5 Tips to Help You if You’re Buying Art for the First Time
Posted on October 7, 2015 at 10:15 am by Jing Palad / Blog
|Buying first art piece shouldn’t have to be intimidating. In fact, it should be an exciting first step to falling in love with art and eventually building a collection that is uniquely your own. Many a great collector got started as a result from the thrill of their first purchase. Following are some tips on how to navigate through the experience of your first art buy.|
|1. Set aside a budget for art.
While an exclusive number of experienced collectors have huge allocations for art, not all of us have a-mile-deep pockets. However, you don’t need a huge budget to venture into the pleasure that art provides. Many of the artworks that do not make the headlines are well under the $2000 mark, which means if you allocate $5000 of your annual income to art, you could purchase 2 – 3 pieces every year. It’s important to ask yourself how much of your income you’d like to set aside for your first purchase/s as this will help you control spending, especially when you’re still in the early stages of collecting.

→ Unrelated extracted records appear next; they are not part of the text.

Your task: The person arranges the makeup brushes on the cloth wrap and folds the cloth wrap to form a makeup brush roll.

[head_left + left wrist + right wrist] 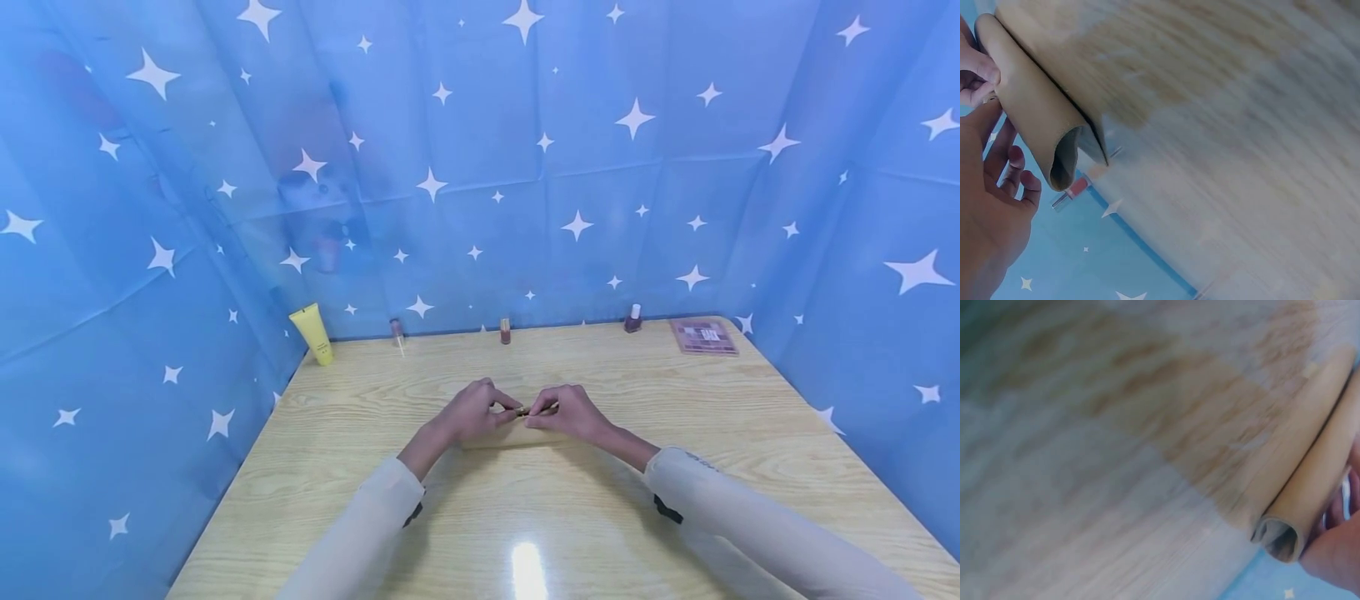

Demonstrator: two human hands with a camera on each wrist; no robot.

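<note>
A tan, leather-like pouch (504,438) lies across the middle of the table, its side nearest the wearer bulging. In the left wrist view, one end of the pouch (1041,106) gapes in a rounded fold and shows a grey inside. My left hand (474,412) and right hand (567,412) meet at its far edge, thumbs and forefingers pinching there around a small gold-coloured clasp (523,411). The other fingers of the left hand (991,200) curl loosely behind it. At the right wrist view's edge, the right hand (1336,550) is partly cut off beside the pouch.
Along the back of the wooden table (315,492) stand a yellow squeeze tube (312,333), a lip gloss tube (397,332), a small gold-capped bottle (506,332) and a white-capped dark nail polish bottle (633,319). A pink palette (703,337) lies at back right. Blue star-patterned curtains (480,150) surround the table.
</note>
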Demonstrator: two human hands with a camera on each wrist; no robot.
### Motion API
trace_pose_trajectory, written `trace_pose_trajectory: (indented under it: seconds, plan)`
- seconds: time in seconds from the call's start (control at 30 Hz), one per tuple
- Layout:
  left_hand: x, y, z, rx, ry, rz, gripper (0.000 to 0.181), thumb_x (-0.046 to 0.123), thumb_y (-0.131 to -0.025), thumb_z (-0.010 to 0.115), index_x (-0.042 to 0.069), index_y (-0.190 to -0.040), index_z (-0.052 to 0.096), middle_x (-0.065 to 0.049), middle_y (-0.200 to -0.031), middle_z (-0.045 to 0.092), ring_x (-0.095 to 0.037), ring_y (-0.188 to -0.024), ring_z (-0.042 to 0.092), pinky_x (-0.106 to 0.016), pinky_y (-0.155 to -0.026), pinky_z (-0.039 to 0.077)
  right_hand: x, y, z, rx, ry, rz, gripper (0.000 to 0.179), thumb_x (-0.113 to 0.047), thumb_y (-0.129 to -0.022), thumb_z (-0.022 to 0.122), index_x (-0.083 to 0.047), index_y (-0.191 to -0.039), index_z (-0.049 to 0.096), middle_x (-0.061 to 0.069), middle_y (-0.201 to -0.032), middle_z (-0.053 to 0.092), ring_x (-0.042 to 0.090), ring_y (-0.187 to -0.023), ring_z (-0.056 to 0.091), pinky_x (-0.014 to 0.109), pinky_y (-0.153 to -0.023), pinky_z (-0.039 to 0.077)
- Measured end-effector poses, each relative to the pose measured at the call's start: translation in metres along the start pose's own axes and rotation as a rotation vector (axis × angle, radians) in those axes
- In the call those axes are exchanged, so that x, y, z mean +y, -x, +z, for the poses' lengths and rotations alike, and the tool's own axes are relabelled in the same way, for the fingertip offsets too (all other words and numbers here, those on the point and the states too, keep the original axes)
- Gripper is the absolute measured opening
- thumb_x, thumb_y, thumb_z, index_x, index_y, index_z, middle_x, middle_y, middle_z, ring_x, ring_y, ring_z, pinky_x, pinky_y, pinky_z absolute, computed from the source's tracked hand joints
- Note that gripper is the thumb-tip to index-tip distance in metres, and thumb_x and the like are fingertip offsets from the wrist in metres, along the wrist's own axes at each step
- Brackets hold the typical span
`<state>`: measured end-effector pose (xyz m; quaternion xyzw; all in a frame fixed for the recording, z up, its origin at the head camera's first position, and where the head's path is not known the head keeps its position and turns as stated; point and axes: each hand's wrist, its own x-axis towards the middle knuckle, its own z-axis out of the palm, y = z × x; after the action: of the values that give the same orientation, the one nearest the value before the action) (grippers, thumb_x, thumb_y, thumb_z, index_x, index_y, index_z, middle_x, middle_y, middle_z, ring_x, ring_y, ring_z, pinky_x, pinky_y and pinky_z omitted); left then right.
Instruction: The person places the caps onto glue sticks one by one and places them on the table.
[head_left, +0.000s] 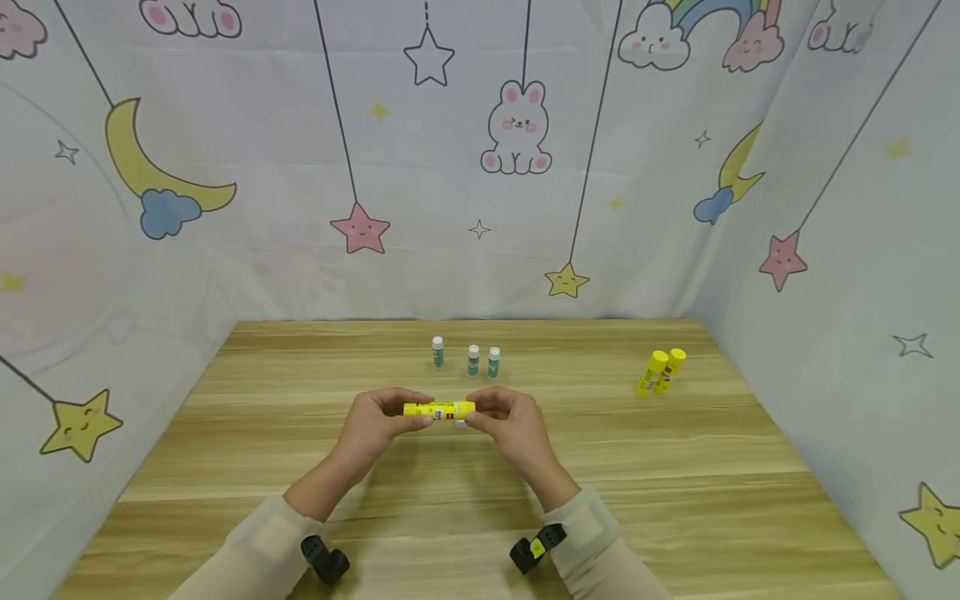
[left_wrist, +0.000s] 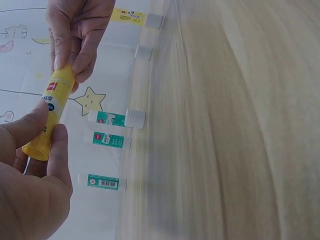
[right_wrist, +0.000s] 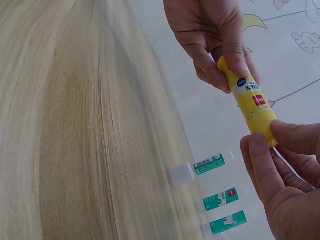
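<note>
A yellow glue stick (head_left: pixel 439 410) lies level between both hands above the table. My left hand (head_left: pixel 377 427) pinches its left end between thumb and fingers. At the other end, the right hand (head_left: pixel 512 421) grips the yellow tube the same way. Just below the stick, a small white ridged cylinder (head_left: pixel 461 423) shows partly; the right wrist view gives a fuller look at this white cylinder (right_wrist: pixel 181 174). Another short white piece (left_wrist: pixel 144 52) appears in the left wrist view.
Three small green glue sticks with white caps stand toward the back: one on the left (head_left: pixel 438 353), a middle one (head_left: pixel 473 361) and one beside it (head_left: pixel 493 362). Two yellow glue sticks (head_left: pixel 652 372) stand at the right. A printed curtain surrounds the wooden table (head_left: pixel 675 467).
</note>
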<state>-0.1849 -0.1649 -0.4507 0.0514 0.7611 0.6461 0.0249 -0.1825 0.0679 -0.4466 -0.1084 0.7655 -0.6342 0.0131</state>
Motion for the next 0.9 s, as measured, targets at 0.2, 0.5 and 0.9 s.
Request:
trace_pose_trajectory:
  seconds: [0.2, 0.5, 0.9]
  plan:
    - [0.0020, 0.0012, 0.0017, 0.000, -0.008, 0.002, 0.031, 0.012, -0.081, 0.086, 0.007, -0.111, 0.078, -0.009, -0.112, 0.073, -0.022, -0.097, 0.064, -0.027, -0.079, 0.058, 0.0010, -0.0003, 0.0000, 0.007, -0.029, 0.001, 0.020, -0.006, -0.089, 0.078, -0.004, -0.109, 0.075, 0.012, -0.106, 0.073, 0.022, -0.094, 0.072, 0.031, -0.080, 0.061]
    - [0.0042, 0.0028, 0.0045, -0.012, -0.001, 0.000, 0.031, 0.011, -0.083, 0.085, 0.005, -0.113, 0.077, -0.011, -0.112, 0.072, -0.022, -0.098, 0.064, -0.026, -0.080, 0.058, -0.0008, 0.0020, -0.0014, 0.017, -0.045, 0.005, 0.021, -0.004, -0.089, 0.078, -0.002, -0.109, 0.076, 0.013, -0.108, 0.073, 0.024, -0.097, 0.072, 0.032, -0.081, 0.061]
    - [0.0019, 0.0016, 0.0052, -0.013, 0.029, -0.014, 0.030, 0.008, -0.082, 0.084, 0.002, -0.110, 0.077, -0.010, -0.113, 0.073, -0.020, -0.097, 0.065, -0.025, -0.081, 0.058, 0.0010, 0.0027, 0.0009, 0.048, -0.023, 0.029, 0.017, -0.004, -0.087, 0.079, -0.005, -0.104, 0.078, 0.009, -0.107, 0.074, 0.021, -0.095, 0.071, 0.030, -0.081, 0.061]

|2. Understand what’s out there.
Research. It’s not unusual for collectors to fall out of love with their early purchases as they develop their preferences. This is because the tendency to rush to buy is higher when one is just beginning to collect. As a result it is best to immerse yourself in learning when you don’t quite know what to buy yet. Take your time and visit museums, gallery openings and art school graduations. Spend some time on online art galleries to find out what is making the waves in different art circles around the world. This will hone your perspective and will help you get an idea what constitutes good, quality art. Talk to gallery owners, and make sure you don’t talk to just one gallery but several. Build a network of galleries and establish an understanding of who represents which artist at what price. You’ll be amazed at the deals you will be able to strike when you’re able to demonstrate that you’re serious about buying art.
3. Understand your own taste.
Buy what you like. During the course of your research you will find out that you like some pieces over others, that you’re drawn to a certain movement instead of others. Take note of this. This is you honing your taste and your own art preferences. This is essential especially if you’re seriously considering building an art collection. Your taste will set your collection apart from everyone else’s. The best collections in the world demonstrate a narrative that is unique to its collectors, which is why it’s ever so important to know what it is that you like and to let that guide your buying decisions.
|4. Consider the space.
Most of us start buying because there’s a wall in our house that could use an artwork or a space that looks like it needs a sculpture. If you’re buying with a specific space in mind, don’t forget the dimensions when buying a piece. A lot of artworks get sold with a space in mind but when it comes to mounting it buyers sometimes find out that the piece is too large for the wall or too heavy to be mounted properly. Also, some forget to consider the effects of direct sunlight on a piece. The result is poor installation or irreversible damage to the artwork.
Malibu 5, 2013
by Kevin Brewerton
|5. Be diligent about paperwork.
Not too long ago, my father was gifted with a very precious contemporary art work from the Philippines. It was a work from one of the country’s National Artists who has since passed away. However, aside from the artist’s signature on the piece itself, there’s not a lot else that accompanied the artwork when it was handed to him. Why is this a problem? Well, aside from making it difficult to verify the piece’s authenticity, the provenance which may eventually elevate the price of the artwork will be very difficult to establish as well. The lesson in this story is this, when buying your first artwork, do not forget to ask the artist or the gallery for a certificate of authenticity. Along with this, keep everything that’s related to the artwork – programs from the exhibition in which it was shown, receipts of purchase, articles in the newspaper or art magazine mentioning the artwork and its previous owners. If you bought the artwork from an auction, ensure that it comes with a condition report.